В 22.00 лег в постель, хранившую волнующий запах тела Ольги. Как ни старался, уснуть не мог. Мысль позвонить возлюбленной пришла внезапно. Почему бы и нет. Время еще не совсем позднее. Набрал нужный номер и, услышав знакомый голос, сказал:
– Да?
– Оля? Это я!
– А я догадалась, странно, правда?
– Да нет! Как ты?
– Нормально. В смысле наконец разобралась с семьей, с моими делами. Машеньку увидела, столько радости было. Она сейчас спит. Мама на кухне. А я в спальне. Хочу уснуть, но не могу!
– Вот и я тоже не могу! Поэтому и звоню!
Женщина спросила:
– Леша, мы надолго расстаемся?
– Нет, Оленька, от силы на месяц, но это в худшем случае!
Ольга воскликнула:
– На месяц?? Так долго? Я думала…
Алексей прервал ее:
– Это от силы, дорогая. И ты прекрасно понимаешь, что разлука неизбежна! Так что прими ее достойно!
– Но как же ты тут один против банды ублюдков, не знающих ни совести, ни жалости?
– Я не один! Все будет хорошо. Слово офицера!
– Представляю, сколько будет тянуться этот месяц! Я с ума сойду!
– Брат не даст сойти, да и дочь тоже. Будь больше с ней. Ей очень тебя не хватало. А со мной все будет в порядке! Игорь не сказал, когда вы уедете?
Женщина вздохнула:
– Нет! Но, наверное, уже завтра. Он звонил недавно, просил быть в готовности покинуть город по его возвращении из Москвы.
– Ну тогда до свидания, любовь моя!
– Ты не проводишь нас?
– Нет! Встречаться нам нельзя!
– Жаль. Я каждый день буду думать о тебе!
– Я тоже, и звонить по возможности, договорились?
– Конечно!
– Все, Оля! Спокойной ночи и… до встречи!
– До встречи, Леш! Я люблю тебя!
– Я тоже тебя люблю!
Поляков отключил мобильник. Вздохнул. Как пустынна сейчас была его спальня, холодна и неприветлива квартира. Раньше он этого не замечал. Но то было раньше!
Иван Зубов, вдоволь поиздевавшись над сутенером Иннокентием Самохой, облил его истерзанное, подвешенное к крюкам тело холодной водой, приводя жертву в сознание.
Сутенер от воды вздрогнул, приподнял голову, открыл глаза. Мясник подошел к нему вплотную:
– Ну как, Кеша, самочувствие?
– Ты… ты… палач!
Зубов рассмеялся:
– Это ты точно заметил. Тебе есть еще что мне сказать?
Из-за того, что зубы все были выбиты, несчастный сутенер, еле шевеля окровавленным ртом, проговорил:
– Я все сказал! Я… бы… и так все сказал… зачем уродовать-то? Как… как… я теперь домой покажусь? На люди выйду?
Мясник покачал головой:
– Да, видок у тебя, прямо скажу, хреновый! Таким выходить – только людей пугать. Но ты уже никого, фраерок, не испугаешь!
– Что?
– Что слышал, петушиная рожа! От Мясника живым еще никто не уходил!
– Ты… ты… убьешь меня? Но… за что?
– Конечно, за бабки! Просто так я ничего не делаю!

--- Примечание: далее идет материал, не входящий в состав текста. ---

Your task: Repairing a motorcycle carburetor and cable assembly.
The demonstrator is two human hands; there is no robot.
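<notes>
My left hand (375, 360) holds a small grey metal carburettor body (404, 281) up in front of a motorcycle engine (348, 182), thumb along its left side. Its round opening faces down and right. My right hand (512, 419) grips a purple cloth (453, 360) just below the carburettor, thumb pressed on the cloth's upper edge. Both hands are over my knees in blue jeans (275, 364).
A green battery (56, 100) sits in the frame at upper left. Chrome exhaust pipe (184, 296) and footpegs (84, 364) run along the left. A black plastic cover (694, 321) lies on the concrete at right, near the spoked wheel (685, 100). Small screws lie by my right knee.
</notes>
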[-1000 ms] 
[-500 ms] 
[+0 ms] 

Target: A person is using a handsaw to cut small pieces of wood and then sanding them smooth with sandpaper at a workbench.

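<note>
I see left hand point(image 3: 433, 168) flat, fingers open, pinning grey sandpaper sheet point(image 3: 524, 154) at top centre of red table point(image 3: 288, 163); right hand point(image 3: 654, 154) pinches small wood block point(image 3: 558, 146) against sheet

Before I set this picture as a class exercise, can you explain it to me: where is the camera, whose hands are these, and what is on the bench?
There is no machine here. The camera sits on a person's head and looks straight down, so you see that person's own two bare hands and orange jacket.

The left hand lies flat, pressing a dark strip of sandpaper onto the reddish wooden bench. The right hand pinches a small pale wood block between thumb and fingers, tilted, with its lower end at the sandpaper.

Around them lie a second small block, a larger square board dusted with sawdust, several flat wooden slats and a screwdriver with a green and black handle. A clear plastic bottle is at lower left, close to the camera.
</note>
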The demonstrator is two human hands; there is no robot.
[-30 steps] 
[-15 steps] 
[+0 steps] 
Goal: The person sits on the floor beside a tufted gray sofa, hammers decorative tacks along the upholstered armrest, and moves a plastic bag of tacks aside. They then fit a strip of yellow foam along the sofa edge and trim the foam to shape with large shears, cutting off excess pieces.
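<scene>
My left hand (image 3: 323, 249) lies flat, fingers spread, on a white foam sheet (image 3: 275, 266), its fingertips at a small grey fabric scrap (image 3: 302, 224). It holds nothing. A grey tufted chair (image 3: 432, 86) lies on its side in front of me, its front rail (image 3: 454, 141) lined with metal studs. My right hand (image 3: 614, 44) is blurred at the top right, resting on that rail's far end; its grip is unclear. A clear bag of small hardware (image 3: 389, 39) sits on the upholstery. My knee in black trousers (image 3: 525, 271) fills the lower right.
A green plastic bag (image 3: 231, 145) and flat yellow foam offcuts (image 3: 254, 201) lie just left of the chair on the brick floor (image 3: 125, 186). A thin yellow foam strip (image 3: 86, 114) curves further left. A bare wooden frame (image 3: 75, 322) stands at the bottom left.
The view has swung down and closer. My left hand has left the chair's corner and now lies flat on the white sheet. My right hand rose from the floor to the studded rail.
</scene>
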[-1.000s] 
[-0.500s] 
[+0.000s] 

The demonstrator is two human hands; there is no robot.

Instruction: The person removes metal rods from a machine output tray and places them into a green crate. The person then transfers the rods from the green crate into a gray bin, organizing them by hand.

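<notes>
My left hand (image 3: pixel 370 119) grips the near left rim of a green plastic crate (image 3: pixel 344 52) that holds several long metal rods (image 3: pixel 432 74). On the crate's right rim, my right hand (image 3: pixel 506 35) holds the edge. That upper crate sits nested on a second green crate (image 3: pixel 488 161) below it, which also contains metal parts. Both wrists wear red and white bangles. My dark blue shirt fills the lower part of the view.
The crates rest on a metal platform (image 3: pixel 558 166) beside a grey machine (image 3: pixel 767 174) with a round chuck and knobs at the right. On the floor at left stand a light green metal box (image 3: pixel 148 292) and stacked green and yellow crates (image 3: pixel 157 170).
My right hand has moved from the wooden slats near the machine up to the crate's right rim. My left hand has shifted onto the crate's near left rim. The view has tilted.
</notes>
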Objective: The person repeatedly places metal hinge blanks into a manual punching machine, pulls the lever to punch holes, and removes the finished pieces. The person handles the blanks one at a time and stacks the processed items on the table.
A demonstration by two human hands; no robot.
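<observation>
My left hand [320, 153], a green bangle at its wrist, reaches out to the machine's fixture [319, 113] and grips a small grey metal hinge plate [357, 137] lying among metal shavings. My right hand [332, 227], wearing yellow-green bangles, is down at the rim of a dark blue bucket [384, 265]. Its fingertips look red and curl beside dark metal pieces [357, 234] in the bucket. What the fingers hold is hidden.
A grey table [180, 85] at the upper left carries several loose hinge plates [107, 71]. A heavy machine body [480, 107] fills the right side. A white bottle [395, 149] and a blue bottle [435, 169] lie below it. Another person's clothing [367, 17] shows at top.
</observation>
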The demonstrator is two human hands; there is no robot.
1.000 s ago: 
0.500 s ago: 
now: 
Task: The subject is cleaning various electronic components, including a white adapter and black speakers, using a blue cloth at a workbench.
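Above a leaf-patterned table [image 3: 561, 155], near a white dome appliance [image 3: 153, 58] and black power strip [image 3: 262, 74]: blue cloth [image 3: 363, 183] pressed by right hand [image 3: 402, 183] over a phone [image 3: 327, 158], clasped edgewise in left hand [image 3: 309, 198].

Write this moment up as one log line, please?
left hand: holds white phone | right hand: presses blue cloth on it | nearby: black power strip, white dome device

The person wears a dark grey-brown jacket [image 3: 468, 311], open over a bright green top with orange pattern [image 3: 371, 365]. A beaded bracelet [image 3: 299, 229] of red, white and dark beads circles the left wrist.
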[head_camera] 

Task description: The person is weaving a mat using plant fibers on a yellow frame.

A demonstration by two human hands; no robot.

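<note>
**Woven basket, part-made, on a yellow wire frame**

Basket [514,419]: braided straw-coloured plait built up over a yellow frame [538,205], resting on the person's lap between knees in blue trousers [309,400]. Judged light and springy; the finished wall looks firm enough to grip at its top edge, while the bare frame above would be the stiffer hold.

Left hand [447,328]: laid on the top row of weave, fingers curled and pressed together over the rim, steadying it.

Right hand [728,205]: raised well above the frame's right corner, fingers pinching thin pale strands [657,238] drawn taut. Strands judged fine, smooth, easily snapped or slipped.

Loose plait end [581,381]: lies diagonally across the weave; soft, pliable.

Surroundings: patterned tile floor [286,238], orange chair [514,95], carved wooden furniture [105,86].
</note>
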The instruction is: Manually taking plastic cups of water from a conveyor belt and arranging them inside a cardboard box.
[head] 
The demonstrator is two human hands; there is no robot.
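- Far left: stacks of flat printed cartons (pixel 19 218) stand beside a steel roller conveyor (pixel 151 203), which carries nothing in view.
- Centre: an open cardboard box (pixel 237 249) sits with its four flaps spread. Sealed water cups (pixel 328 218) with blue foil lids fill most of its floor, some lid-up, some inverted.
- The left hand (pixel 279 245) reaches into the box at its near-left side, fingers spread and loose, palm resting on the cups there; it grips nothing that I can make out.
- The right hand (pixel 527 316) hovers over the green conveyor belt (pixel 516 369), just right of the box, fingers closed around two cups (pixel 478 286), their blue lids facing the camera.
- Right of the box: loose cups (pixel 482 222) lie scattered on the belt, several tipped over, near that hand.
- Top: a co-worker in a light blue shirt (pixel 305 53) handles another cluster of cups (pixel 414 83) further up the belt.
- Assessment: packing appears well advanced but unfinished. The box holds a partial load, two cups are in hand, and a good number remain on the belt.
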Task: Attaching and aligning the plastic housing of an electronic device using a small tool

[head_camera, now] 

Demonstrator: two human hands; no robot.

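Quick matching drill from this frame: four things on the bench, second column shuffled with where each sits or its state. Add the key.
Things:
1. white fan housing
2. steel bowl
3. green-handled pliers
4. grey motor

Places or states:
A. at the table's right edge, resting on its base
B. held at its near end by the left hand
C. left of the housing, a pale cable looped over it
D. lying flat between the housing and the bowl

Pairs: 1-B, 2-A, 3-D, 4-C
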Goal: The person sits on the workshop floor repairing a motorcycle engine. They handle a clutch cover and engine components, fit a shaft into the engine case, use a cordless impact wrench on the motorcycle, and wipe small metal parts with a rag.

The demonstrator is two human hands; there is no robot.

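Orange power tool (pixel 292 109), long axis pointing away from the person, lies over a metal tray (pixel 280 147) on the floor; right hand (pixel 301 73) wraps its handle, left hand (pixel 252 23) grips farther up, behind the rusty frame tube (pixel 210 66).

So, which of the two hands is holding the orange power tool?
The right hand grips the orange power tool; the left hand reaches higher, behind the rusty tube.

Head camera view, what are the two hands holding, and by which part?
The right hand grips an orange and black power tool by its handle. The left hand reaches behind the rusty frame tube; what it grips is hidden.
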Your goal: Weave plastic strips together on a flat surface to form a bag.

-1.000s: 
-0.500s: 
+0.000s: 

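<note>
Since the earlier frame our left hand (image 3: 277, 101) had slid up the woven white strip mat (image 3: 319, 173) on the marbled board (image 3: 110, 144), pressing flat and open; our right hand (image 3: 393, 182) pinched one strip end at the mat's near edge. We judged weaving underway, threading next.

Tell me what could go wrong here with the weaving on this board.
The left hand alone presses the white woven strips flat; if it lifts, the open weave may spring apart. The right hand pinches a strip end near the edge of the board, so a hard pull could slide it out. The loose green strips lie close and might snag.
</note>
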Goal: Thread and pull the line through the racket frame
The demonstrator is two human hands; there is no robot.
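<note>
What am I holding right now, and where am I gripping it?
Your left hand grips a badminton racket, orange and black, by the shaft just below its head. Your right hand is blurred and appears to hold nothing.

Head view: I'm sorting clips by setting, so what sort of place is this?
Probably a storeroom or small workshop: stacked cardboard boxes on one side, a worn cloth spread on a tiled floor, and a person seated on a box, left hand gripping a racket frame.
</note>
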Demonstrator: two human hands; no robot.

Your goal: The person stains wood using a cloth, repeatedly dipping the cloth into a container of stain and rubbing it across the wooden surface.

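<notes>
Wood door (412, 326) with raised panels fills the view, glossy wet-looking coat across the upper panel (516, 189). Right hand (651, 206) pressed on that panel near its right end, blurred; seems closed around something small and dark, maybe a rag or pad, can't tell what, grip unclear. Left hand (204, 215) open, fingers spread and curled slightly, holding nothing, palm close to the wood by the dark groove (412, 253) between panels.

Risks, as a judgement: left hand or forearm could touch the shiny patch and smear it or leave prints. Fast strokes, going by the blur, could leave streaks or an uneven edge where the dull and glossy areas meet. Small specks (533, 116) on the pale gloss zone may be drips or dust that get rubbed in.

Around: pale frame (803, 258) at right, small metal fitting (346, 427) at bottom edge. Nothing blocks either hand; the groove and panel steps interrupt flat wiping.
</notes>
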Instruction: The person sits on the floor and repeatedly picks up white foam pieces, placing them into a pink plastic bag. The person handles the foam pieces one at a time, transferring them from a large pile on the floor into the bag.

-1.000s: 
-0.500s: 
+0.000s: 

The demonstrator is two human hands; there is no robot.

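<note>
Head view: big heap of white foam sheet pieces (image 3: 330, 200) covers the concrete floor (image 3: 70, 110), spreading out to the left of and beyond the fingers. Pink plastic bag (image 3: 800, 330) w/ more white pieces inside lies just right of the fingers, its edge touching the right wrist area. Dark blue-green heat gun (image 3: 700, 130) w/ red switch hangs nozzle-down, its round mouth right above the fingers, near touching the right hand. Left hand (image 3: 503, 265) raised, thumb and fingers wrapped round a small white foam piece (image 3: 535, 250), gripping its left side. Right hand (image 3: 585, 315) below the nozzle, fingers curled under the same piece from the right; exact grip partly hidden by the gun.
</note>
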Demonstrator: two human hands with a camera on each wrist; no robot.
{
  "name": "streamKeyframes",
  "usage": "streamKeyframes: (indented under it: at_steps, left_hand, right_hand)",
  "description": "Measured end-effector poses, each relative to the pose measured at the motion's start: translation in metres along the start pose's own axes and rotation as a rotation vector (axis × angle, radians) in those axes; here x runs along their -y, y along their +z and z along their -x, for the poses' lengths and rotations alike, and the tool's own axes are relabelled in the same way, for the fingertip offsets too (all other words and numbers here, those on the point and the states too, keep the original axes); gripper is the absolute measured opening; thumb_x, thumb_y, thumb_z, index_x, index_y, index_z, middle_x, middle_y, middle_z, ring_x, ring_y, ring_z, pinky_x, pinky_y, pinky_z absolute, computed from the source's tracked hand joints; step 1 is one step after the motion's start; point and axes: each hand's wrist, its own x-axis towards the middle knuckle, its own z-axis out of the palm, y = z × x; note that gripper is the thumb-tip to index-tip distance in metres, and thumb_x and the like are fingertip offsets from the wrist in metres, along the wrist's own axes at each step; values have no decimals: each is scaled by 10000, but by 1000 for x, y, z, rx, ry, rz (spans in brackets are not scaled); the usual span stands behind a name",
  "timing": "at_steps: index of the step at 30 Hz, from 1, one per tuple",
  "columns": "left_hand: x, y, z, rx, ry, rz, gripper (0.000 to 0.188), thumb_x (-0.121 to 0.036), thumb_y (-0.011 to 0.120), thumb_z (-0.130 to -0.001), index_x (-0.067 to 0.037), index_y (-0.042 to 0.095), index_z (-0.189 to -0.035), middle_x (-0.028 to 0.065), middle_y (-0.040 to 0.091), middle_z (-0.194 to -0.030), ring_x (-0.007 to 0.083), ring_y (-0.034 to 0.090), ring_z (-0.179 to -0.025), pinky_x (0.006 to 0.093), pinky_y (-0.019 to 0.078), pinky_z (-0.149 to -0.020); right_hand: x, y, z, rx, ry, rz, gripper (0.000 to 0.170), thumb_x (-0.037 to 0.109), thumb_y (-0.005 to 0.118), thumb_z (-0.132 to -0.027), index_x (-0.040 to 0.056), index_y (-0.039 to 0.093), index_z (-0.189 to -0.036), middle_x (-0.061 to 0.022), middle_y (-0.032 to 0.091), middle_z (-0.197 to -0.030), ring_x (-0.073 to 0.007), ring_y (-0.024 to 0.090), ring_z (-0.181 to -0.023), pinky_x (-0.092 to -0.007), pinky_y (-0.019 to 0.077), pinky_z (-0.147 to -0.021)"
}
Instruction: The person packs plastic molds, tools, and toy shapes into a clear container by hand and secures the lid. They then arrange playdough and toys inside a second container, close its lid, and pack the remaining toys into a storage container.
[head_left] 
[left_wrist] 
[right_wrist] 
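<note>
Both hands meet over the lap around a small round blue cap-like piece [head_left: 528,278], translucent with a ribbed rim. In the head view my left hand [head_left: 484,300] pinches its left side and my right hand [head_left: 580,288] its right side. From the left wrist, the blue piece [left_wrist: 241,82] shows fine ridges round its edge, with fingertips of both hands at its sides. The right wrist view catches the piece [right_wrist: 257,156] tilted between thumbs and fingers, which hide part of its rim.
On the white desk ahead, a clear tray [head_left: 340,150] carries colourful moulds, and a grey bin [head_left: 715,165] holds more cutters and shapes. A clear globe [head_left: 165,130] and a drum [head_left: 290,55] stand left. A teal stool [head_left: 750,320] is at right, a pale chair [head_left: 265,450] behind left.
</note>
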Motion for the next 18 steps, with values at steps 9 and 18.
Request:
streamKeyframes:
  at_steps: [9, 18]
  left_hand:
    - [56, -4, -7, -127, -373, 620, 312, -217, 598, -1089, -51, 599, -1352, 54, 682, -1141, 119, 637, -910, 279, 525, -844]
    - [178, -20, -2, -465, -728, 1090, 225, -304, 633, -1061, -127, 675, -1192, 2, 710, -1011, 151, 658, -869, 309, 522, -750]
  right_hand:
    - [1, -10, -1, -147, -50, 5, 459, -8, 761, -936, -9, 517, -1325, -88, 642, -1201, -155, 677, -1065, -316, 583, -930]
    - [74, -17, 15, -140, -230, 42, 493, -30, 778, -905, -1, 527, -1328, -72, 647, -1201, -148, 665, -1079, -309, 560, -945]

– Но я же ни в чем не виноват!
– Это тебе только кажется! Но хорош базарить, что предпочитаешь? Пику в бок? Дубиной по черепу? Или, может, как педику, кол в задницу?
Жертва задергалась.
Довольно скалясь, получая явное наслаждение от мучений сутенера, Мясник сказал:
– Не бойся! Я не живодер. Знаю меру. Помучился ты достаточно, а посему сдохнешь быстро.
Кеша хотел что-то сказать, но резкий удар Мясника в область носа сломал челюсть так, что осколки кости вонзились несчастному в мозг. Мясник знал, как быстро убивать! Тело сутенера задергалось. Зубов, прикурив сигарету, спокойно смотрел на агонию жертвы. Затушив окурок, Зубов снял с цепей труп, бросил его в угол. Достал из тумбочки черный пластиковый мешок. Упаковал в него то, что раньше было Иннокентием Самохой, преуспевшим сутенером, торговавшим девушками, как сухарями, и не считавшим их за людей. С помощью тряпки, заправленной в швабру, убрал кровь с бетонного пола подвала, снял фартук, подошел к телефону внутренней связи особняка Тахира, нажал одну цифру, доложил:
– Хозяин! С Кешей порядок! Можно вывозить!